I always look for the fewest ingredients. Ideally: "Black beans, water, salt." Lately, I have bought more canned beans with calcium chloride added than I prefer, but these are unusual times.

I do this with (almost) everything I buy at the grocery store: hot sauce, frozen seafood dumplings, crackers, whatever. I prefer organic produce and organic milk but sometimes buy conventional if it's much cheaper, because I'm not wealthy.

I am like a Millennial consumer. I care about what I put in my body.

The one grocery store item that gets away with revealing nothing about its contents is wine. Food products are required by law in most countries to reveal everything in them. But wine has always gotten a pass.

The EU is moving to change that. Wine-Searcher ran a story this week that the European Commission is drafting legislation to require ingredients in wine to be listed on the label.

Hurray for the EU! It's about time.

The US will fight this. Our wine politics are dominated by our biggest wine companies. They don't want people knowing what goes into supermarket wine, because they fear, correctly, that consumers will gravitate toward wines with fewer additives.

White Claw shows the way

For the wine industry as a whole, this is short-sighted. The absence of ingredient labeling is hurting the industry now and the pain is only going to increase as boomers – who will drink liquid nacho cheese from a squeeze bottle – age out of the market.

Look at White Claw, easily the fastest-growing alcoholic beverage in the US. White Claw uses the standard US Nutrition Facts label that appears on every can of beans, every jar of hot sauce, and every box of milk sold in the United States. People are accustomed to looking for that label.

Wineries complain that the Nutrition Facts box is big and blocky and will ruin their beautiful back labels. White Claw has no such concerns, even though its cans are less than half the size of a wine bottle.

White Claw also prominently says "gluten free", satisfying that craze. Almost all wine is gluten-free, but do you ever see that on a wine label? Well, why not?

The thing about White Claw is, it doesn't even list the ingredients on the label! But it LOOKS like it lists the ingredients, because it says it's made from "a blend of seltzer water, our gluten free alcohol base and a hint of fruit flavor". If you check the company's website you see that most flavors also contain cane sugar, citric acid and sodium citrate. You might say: "See, even White Claw doesn't list all the ingredients on the label."

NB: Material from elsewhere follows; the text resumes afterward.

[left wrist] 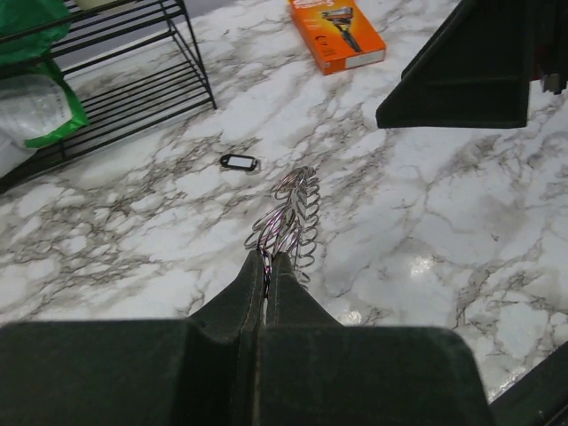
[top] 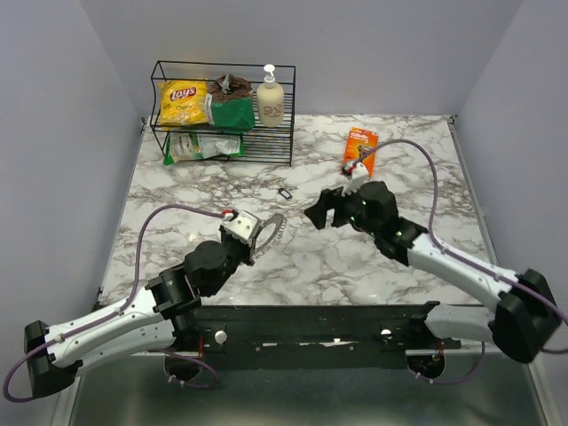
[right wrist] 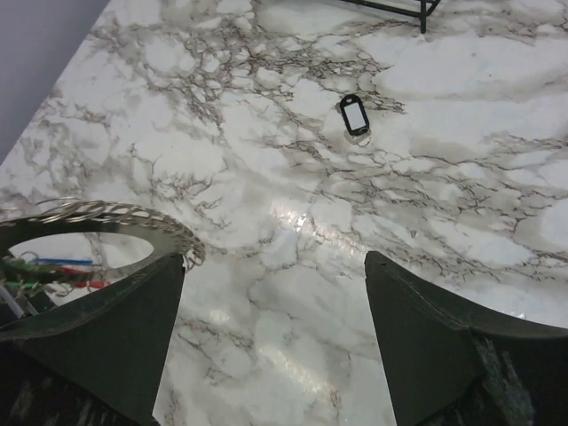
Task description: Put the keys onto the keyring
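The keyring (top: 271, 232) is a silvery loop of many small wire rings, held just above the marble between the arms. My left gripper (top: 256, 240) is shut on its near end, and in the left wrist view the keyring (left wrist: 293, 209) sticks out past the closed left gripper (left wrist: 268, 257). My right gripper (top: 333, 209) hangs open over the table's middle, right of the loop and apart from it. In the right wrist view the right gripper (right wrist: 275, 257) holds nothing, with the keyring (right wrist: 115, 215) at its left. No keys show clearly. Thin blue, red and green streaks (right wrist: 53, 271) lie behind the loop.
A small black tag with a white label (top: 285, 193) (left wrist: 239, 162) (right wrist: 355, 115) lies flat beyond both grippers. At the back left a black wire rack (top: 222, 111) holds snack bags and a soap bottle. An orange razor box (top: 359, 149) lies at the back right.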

To which I respond, show me on winery websites where they list ingredients at all.

What it says on the box

Ingredient labeling would be GREAT for most wineries. Your wines are on the shelf and they say: "Ingredients: Grapes, yeast, sulfites."

Ridge, an extremely honest California winery, lists ingredients on its labels and lets consumers decide. Ridge lists "oak from barrel aging" as an ingredient though to me that's not strictly necessary, because oak barrels are a process, not an additive. Oak use is an interesting question that I don't know if the EU is going to take on. If Ridge adds water or calcium carbonate, they 'fess up.

But almost every other winery is completely opaque about additions that the natural wine crowd complains about at every opportunity, like Velcorin, which is toxic, and acetaldehyde, which can cause headaches. There are 76 approved additives for wine in the US, and many have scary names, even if they're innocuous.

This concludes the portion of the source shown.